Tally the lines below that contain the word "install". Only the number should be returned.

*** Opening of MATERIAL PROVIDED ***

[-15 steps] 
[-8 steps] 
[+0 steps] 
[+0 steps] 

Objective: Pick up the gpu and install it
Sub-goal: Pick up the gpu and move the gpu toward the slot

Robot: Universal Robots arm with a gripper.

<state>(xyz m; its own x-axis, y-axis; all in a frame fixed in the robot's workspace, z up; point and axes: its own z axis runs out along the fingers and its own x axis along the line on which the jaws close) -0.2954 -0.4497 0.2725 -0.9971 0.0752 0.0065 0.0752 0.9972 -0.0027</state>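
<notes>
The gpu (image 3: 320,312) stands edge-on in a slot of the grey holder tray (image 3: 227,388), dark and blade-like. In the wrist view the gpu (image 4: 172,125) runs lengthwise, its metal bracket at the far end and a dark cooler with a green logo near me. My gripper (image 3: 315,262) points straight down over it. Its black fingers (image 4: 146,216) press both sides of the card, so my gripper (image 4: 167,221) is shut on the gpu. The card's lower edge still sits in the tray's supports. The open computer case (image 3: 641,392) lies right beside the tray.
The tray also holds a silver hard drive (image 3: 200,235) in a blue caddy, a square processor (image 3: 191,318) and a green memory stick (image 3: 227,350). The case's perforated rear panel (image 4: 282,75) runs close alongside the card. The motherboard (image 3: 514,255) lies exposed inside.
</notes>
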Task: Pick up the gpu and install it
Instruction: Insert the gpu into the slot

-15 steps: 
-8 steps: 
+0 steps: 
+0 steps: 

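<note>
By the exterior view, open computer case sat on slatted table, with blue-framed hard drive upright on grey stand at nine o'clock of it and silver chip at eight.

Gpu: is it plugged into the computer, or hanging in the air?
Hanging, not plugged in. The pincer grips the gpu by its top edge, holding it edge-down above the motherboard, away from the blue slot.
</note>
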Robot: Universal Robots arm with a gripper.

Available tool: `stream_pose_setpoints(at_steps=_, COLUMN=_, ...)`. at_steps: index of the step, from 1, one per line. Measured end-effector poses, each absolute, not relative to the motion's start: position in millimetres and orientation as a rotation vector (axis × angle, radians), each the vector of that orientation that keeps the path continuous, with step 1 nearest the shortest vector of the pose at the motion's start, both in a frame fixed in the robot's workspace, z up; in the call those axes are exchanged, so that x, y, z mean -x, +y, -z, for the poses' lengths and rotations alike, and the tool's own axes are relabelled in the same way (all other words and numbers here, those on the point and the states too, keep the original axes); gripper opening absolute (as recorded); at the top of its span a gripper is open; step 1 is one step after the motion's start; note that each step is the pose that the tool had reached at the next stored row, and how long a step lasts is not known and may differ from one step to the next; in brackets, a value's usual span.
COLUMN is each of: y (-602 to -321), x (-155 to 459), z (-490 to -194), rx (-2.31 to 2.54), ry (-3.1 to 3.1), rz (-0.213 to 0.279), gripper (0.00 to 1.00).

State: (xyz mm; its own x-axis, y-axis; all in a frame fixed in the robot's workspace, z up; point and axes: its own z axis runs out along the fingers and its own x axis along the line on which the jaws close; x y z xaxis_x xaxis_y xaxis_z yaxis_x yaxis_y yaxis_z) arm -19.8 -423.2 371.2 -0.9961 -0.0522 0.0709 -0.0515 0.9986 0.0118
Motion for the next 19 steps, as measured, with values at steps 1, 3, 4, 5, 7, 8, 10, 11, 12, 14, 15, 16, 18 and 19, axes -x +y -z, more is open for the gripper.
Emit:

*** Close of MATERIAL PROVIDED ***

### REPLY
2